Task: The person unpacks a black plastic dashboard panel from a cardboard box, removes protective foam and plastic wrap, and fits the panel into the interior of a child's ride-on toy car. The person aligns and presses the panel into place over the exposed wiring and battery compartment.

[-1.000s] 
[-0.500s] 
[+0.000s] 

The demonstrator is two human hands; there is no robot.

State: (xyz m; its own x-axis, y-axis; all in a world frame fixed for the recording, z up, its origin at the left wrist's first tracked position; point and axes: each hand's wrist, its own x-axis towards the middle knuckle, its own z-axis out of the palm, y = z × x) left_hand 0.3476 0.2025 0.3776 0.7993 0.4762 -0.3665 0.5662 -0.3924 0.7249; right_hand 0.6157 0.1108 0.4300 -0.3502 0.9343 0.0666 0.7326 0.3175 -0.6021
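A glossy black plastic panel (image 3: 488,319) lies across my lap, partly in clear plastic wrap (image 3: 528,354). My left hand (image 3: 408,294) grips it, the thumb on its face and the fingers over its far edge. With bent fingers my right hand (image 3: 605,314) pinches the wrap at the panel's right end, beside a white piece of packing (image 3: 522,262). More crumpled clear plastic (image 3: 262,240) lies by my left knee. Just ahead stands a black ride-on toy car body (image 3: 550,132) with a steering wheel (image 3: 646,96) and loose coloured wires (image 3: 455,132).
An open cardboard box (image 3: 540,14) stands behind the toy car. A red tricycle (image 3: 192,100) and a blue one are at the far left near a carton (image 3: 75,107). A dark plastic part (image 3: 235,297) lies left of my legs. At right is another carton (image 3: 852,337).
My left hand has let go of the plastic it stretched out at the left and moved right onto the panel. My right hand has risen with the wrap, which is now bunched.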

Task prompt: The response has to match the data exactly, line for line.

Result below:
Task: The person unpacks a black plastic dashboard panel from a cardboard box, removes protective foam and plastic wrap, and fits the panel into the interior of a child's ride-on toy car. The person aligns and presses the panel into place over the exposed wiring and battery compartment.

[-1.000s] 
[-0.500s] 
[+0.000s] 

The demonstrator is two human hands; there is no robot.

State: (xyz m; its own x-axis, y-axis; all in a world frame fixed for the recording, z up, its origin at the left wrist's first tracked position; point and axes: each hand's wrist, its own x-axis towards the middle knuckle, its own z-axis out of the palm, y = z × x) left_hand 0.3476 0.2025 0.3776 0.7993 0.4762 -0.3665 0.5662 -0.3924 0.7249; right_hand 0.6157 0.1108 0.4300 -0.3502 0.9343 0.0666 0.7326 0.3175 -0.6021
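A glossy black plastic panel (image 3: 488,319) lies across my lap, partly in clear plastic wrap (image 3: 528,354). My left hand (image 3: 408,294) grips it, the thumb on its face and the fingers over its far edge. With bent fingers my right hand (image 3: 605,314) pinches the wrap at the panel's right end, beside a white piece of packing (image 3: 522,262). More crumpled clear plastic (image 3: 262,240) lies by my left knee. Just ahead stands a black ride-on toy car body (image 3: 550,132) with a steering wheel (image 3: 646,96) and loose coloured wires (image 3: 455,132).
An open cardboard box (image 3: 540,14) stands behind the toy car. A red tricycle (image 3: 192,100) and a blue one are at the far left near a carton (image 3: 75,107). A dark plastic part (image 3: 235,297) lies left of my legs. At right is another carton (image 3: 852,337).
My left hand has let go of the plastic it stretched out at the left and moved right onto the panel. My right hand has risen with the wrap, which is now bunched.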

Fully answered, the exercise is complete.